Members of Highland Council threw their weight behind proposals for a green hydrogen hub at the Cromarty Firth, and to designate the area as a Green Port – a new Scottish Government model adapted from the UK Government’s freeport scheme.

Not that the leader of the council is taking too much heed of the semantics: “Call it freeport or call it green port, we need all the help we can to get there, as this is an area of national importance.”

No more scraps on the table

If all that potential is recognised, the council is clear that the people living in the north should see the benefit.

Councillor Davidson said: “We are massive exporters of renewable energy and it’s only getting bigger.

“I’m astonished at the range of ideas coming forward. But we need to be telling these big firms that they must leave more behind than just the scraps on the table.

Norway’s oil fund has provided huge benefits to the country. Picture by Shutterstock

“Just as Norway has an oil fund, we need an energy fund.”

Mrs Davidson says responsible firms with clear 10-year strategies for moving towards net zero should be encouraged, but the council must ensure that it’s not just the big estates mopping up the money.

Communities must also benefit from these development opportunities. The council – she says – will have higher talks with both governments and intends to “ask with a clear, loud voice”.

Work must begin at home

That said, the leader acknowledges that the council must also set its own house in order.

While it settles to the task of moving its fleet electric, it also has a big exercise in shifting its HGVs and private cars to hydrogen fuel.

Meanwhile, between public and private sector, Mrs Davidson acknowledges that Highland has some of the poorest housing in Scotland.

According to the Scottish Housing Condition Survey published in February this year, one third of Highland households are living in fuel poverty – significantly above the Scottish average of 24%.

The council’s own figures also show that around 12% are living in ‘extreme’ fuel poverty.

There is a lot of work to be done around the future of HGVs. Picture Andrew Milligan/PA Wire

These stark figures coupled with the council’s declaration of a climate emergency have led to an extensive retrofitting exercise across the council’s property estate, starting with its 15,000 tenants.

Mrs Davidson also wants the local authority to consider private sector housing and raise ambitions across the board.

Lessons from London

She is frank about Highland’s approach to date. “We need to sell better,” the councillor said.

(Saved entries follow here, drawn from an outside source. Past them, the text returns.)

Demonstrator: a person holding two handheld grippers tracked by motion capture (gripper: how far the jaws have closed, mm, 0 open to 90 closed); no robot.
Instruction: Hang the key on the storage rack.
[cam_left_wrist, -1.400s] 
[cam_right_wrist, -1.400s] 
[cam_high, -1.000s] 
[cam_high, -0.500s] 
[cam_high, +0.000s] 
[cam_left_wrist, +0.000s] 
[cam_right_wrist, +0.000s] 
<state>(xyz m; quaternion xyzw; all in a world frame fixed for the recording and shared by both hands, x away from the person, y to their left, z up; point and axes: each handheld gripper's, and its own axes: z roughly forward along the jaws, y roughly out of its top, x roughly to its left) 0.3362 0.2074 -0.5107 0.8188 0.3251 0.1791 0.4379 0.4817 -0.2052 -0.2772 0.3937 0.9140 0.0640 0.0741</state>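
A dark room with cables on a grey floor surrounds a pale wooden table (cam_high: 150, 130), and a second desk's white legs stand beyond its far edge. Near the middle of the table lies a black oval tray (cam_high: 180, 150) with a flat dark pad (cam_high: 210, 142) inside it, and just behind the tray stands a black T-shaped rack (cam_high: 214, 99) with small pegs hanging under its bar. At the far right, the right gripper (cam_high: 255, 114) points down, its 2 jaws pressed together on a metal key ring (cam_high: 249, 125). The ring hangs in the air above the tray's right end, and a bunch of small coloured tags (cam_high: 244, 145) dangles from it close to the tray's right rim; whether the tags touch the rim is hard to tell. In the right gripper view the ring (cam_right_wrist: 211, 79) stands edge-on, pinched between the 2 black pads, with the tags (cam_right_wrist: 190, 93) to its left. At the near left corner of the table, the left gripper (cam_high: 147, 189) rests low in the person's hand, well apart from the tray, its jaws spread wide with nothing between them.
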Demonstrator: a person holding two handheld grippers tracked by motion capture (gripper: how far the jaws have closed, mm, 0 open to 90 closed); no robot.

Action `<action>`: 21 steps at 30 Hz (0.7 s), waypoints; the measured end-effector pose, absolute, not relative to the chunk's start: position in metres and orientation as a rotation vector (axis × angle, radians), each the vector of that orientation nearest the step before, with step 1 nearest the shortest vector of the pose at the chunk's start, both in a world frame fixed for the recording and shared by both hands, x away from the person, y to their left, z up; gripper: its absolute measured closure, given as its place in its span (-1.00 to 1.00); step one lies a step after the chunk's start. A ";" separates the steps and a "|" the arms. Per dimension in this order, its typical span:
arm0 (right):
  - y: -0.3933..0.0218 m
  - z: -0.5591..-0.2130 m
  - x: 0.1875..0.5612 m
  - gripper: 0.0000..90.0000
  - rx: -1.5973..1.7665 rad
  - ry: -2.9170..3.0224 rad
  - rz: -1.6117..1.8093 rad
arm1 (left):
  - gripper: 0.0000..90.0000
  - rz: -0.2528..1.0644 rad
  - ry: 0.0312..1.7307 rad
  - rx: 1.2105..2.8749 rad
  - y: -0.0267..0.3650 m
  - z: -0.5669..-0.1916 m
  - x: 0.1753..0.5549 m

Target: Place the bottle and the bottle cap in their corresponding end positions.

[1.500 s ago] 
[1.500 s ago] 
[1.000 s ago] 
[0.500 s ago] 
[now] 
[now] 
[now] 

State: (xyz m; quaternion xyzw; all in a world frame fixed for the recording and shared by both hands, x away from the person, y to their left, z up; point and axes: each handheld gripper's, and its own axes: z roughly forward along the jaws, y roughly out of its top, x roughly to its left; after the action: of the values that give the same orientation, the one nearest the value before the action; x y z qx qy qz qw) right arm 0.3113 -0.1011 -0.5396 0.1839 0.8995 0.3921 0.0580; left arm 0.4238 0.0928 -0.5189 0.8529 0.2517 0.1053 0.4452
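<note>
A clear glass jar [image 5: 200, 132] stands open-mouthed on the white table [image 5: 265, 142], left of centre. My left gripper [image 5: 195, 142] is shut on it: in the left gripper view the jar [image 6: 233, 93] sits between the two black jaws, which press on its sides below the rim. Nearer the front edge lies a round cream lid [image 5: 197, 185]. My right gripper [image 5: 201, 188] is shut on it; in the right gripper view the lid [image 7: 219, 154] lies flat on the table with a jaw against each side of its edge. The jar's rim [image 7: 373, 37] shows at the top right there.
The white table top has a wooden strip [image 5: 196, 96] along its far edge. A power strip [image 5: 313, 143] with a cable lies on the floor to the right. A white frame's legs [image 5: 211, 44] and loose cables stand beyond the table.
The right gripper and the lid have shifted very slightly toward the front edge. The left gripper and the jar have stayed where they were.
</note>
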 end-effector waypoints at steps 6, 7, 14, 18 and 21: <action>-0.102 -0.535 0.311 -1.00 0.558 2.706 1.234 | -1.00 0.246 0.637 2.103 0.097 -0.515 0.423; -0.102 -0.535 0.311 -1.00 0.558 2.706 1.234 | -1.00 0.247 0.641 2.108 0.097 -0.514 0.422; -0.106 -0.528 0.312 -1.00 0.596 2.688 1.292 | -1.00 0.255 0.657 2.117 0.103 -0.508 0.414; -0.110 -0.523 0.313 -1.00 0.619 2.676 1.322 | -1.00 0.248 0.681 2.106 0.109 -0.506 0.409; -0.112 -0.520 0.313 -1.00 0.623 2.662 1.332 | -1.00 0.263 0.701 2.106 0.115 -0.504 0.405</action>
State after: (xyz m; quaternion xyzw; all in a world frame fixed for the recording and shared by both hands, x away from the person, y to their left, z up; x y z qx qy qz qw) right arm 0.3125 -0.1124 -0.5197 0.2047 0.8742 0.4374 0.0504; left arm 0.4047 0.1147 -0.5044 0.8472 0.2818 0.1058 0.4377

“We’re forever on the edge. Yes, some investors might grab us, but many others need us to get in front of them and sell Highland.

“We also need to prioritise. It costs a lot to do these projects, and as we redo our capital programme we simply can’t ignore the fact that we have these ambitious targets to hit.”

The Houses of Parliament in London.

If Highland does its part, says Mrs Davidson, then both the UK and the Scottish governments need to deliver the legislation and the finance to crank up progress.

She added: “The big lesson I have taken from down south is that despite our geographical size and incredible opportunities, we have to work very hard to attract the investment.

“We need to get both governments in the zone to help us deliver benefits for the whole country.”